Total cholesterol and fasting lipid profile

In the case of a child with bicuspid aortic valve and family history of hypercholesterolemia or early coronary artery disease (< 55 years old), screening for high total cholesterol levels and fasting lipid panel in children around 10 years and 18 years of age respectively, may be helpful in recommending dietary modification and heart-healthy life style. [36] Elevated low-density lipoprotein (LDL) cholesterol may accelerate sclerosis of the bicuspid aortic valve. [24]


Imaging Studies

Chest radiography

Chest radiography may reveal mild prominence of the ascending aorta in the posteroanterior projection along the superior right heart border. Left ventricular enlargement implies progressive aortic valve insufficiency. Chest radiography is generally not helpful as a screening tool for bicuspid aortic valve.


Two-dimensional echocardiography provides accurate confirmation of a bicuspid aortic valve. [37] See the image below.

Bicuspid Aortic Valve. Two-dimensional echocardiog Bicuspid Aortic Valve. Two-dimensional echocardiogram of typical bicuspid aortic valve in diastole and systole. Valve margins are thin and pliable and open widely, creating the fishmouth appearance.

Imaging can show the bicuspid aortic valve in multiple planes. Most important information is obtained from the parasternal long-axis and short-axis views.

The long-axis view reveals the typical systolic doming due to limited valve opening. An approximation of valve orifice diameter can be obtained at peak systole.
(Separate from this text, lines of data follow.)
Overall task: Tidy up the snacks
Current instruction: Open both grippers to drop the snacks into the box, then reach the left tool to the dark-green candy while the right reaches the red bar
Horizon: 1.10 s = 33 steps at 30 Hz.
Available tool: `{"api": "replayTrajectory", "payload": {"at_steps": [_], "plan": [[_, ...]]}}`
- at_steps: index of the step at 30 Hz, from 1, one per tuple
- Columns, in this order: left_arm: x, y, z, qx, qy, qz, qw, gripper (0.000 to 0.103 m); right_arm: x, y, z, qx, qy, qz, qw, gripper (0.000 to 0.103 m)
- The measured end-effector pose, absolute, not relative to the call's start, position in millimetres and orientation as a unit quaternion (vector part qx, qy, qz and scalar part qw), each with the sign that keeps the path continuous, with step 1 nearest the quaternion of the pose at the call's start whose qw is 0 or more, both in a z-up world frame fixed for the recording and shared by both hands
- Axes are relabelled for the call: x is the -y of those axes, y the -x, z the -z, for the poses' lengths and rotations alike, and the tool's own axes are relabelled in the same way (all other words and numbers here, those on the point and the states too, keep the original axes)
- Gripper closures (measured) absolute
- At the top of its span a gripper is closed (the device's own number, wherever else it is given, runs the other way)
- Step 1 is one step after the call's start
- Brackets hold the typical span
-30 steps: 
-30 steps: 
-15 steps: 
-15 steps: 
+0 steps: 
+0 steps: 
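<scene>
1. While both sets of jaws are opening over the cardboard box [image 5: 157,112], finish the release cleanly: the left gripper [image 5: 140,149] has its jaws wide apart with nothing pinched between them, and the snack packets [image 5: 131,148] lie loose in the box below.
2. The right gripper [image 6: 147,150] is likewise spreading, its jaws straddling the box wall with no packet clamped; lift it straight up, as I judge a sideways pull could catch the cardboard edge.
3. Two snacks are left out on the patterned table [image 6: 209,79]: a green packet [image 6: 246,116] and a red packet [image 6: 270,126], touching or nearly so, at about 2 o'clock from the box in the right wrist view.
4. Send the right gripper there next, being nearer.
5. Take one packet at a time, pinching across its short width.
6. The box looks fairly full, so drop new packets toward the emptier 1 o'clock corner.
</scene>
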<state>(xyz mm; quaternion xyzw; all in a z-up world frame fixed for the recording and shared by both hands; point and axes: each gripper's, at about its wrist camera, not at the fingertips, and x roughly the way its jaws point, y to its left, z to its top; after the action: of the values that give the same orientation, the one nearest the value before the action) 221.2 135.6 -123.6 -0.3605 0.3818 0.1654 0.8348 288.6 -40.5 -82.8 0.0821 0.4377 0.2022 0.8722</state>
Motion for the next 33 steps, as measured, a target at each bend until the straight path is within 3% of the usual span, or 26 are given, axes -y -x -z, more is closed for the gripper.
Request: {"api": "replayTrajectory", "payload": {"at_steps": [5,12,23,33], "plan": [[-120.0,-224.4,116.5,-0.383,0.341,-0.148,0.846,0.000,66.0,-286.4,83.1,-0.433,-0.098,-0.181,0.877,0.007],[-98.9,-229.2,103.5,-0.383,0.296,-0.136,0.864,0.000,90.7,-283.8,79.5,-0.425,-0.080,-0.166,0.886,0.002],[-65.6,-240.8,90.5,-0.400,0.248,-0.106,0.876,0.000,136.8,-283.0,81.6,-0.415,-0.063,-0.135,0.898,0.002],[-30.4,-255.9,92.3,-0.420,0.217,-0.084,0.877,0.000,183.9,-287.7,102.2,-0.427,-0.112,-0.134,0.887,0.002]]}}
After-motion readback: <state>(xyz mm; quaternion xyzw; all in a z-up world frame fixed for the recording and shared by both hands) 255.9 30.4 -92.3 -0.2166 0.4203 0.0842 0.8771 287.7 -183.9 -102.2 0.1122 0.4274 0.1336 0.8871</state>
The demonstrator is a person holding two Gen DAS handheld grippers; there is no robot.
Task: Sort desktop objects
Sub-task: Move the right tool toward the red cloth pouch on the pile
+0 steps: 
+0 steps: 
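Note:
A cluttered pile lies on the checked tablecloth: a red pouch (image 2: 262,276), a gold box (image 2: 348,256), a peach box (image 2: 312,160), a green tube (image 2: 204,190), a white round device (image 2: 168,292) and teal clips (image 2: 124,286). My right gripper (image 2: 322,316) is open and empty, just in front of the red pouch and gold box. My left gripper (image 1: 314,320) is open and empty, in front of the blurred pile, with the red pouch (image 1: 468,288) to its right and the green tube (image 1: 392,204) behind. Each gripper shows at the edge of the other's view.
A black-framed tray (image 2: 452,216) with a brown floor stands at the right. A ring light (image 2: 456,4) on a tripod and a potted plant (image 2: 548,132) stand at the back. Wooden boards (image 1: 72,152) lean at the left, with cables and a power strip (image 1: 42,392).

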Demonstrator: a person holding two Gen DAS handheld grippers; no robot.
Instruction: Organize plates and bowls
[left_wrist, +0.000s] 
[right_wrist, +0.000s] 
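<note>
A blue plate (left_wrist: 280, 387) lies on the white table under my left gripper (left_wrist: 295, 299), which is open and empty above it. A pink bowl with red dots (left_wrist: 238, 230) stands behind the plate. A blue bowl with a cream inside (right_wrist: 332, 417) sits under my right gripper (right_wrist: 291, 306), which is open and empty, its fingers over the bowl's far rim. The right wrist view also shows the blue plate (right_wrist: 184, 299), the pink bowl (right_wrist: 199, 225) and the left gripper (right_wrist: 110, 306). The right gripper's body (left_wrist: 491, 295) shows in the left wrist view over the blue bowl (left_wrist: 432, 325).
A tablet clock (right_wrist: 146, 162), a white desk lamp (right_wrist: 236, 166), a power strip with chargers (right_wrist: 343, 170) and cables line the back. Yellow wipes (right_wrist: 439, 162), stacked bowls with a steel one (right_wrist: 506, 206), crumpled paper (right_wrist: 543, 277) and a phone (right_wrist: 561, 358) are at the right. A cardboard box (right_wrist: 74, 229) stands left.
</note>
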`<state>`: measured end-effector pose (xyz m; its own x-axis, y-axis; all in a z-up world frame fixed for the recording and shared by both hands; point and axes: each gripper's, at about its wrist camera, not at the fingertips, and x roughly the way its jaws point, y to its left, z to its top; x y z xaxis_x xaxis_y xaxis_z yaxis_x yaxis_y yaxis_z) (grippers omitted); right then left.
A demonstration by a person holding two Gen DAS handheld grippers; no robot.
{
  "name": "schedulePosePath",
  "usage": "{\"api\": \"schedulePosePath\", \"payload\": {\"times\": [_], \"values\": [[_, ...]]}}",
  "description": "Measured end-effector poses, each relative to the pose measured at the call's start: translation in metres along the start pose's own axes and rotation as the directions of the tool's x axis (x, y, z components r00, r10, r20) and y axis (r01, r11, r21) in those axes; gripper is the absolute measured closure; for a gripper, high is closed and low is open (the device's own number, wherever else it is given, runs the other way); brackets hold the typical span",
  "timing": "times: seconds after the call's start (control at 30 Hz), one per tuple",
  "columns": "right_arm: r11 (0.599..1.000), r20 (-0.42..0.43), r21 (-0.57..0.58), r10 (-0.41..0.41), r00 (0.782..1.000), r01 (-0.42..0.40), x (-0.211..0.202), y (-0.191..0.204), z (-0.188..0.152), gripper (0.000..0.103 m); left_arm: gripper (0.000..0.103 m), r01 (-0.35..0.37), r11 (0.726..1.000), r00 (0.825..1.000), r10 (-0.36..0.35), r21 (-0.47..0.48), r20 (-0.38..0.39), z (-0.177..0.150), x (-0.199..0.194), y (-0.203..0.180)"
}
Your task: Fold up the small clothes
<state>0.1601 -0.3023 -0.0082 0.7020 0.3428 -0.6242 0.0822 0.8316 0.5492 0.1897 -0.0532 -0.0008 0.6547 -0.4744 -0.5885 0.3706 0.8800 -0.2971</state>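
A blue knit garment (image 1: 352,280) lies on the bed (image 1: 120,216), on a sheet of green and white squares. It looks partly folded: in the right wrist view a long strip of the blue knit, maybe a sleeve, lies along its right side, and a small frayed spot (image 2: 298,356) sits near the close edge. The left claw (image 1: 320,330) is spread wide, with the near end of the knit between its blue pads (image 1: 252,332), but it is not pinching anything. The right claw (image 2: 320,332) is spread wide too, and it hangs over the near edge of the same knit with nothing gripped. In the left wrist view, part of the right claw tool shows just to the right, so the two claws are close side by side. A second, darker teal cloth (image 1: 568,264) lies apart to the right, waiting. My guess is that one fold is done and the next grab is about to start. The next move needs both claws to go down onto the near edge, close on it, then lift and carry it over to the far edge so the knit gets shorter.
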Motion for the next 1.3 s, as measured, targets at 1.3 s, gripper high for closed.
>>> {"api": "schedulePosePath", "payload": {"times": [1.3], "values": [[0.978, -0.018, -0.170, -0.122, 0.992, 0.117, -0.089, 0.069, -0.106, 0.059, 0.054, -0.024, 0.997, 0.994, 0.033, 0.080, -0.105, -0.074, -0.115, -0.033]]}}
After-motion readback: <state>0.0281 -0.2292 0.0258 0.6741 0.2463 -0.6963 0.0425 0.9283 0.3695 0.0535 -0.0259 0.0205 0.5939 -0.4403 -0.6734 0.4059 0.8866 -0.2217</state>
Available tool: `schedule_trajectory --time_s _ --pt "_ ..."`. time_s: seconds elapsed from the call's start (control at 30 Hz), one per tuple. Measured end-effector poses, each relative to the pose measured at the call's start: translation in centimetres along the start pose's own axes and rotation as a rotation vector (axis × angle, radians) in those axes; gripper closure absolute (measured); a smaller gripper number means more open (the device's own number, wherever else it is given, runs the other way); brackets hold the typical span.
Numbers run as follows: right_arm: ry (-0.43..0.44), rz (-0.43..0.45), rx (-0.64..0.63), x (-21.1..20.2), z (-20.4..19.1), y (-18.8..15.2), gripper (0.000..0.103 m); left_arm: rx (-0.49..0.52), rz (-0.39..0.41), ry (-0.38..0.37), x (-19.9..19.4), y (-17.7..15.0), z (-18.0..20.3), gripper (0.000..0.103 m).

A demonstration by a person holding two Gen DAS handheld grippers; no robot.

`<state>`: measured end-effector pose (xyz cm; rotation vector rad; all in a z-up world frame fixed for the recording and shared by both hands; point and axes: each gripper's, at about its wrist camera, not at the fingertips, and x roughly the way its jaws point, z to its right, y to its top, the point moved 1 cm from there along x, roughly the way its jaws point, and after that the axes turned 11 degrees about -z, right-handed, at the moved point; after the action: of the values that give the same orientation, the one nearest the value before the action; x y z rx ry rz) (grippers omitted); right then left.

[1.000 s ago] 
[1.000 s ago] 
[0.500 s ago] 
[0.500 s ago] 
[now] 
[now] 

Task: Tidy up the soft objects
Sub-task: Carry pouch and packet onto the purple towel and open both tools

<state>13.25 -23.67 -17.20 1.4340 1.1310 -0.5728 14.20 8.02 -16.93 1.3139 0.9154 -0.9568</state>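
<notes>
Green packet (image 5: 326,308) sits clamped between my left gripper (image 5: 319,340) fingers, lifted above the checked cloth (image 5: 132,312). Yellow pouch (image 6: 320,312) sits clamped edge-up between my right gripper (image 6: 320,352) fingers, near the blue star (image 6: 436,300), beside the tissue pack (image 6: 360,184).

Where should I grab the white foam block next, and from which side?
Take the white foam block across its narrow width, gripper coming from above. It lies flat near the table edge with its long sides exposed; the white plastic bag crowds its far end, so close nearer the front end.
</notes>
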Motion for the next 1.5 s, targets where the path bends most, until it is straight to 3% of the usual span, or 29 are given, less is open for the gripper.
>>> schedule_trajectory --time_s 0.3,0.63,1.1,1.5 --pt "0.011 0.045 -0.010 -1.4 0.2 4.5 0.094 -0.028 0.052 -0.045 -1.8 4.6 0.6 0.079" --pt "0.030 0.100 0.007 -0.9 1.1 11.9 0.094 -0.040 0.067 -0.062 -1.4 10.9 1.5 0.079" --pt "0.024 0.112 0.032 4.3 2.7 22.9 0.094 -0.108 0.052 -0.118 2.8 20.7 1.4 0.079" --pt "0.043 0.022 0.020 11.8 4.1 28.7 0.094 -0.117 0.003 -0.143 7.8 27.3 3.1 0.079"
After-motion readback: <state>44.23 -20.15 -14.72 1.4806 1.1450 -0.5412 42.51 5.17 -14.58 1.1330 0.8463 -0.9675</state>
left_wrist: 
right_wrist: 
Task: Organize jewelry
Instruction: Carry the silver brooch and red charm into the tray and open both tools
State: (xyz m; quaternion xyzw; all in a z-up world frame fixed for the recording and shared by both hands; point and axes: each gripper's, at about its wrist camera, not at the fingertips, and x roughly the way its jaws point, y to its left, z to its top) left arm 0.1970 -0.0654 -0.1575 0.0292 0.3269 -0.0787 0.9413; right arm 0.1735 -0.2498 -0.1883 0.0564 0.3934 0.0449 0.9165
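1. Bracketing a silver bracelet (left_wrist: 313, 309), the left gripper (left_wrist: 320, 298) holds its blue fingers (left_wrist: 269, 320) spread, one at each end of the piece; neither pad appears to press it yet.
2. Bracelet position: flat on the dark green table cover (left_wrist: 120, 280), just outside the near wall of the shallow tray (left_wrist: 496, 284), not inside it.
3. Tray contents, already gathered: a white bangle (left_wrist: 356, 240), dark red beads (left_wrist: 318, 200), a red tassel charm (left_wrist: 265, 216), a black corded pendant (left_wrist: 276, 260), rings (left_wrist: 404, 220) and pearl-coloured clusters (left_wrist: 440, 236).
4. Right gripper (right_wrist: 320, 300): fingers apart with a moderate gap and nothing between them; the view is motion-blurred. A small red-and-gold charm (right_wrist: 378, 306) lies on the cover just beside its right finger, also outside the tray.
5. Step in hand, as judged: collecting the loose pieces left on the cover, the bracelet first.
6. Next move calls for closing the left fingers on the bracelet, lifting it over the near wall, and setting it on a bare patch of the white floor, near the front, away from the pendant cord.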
This view is also important for sizing the sinus of Valsalva, sinotubular junction, and ascending aorta. See the image below.

Bicuspid Aortic Valve. Parasternal long-axis echoc Bicuspid Aortic Valve. Parasternal long-axis echocardiogram showing doming of a bicuspid aortic valve.

The short-axis view is used to examine commissures, leaflet morphology, mobility, and the presence or absence of a low raphe. The diameter or area of the valve opening is generally overestimated in this view because the true orifice usually lies above this plane. The bicuspid valve typically looks like a fish's mouth on opening. See the image below.

Bicuspid Aortic Valve. Parasternal short-axis echo Bicuspid Aortic Valve. Parasternal short-axis echocardiographic view in diastole, showing bicuspid aortic valve with nearly equal cusp size and right-left orientation of the commissure. Note the two color signals showing minimal aortic insufficiency.

Doppler measurements of peak and mean systolic velocities and gradients can be recorded from the apical 5-chamber, the suprasternal, or the high right parasternal views. Doppler signal should be lined up as closely as possible and parallel to the jet to provide accurate estimates of flow velocities. Estimates of flow velocity from the apical view can sometimes be improved by moving the transducer more medially toward the sternum.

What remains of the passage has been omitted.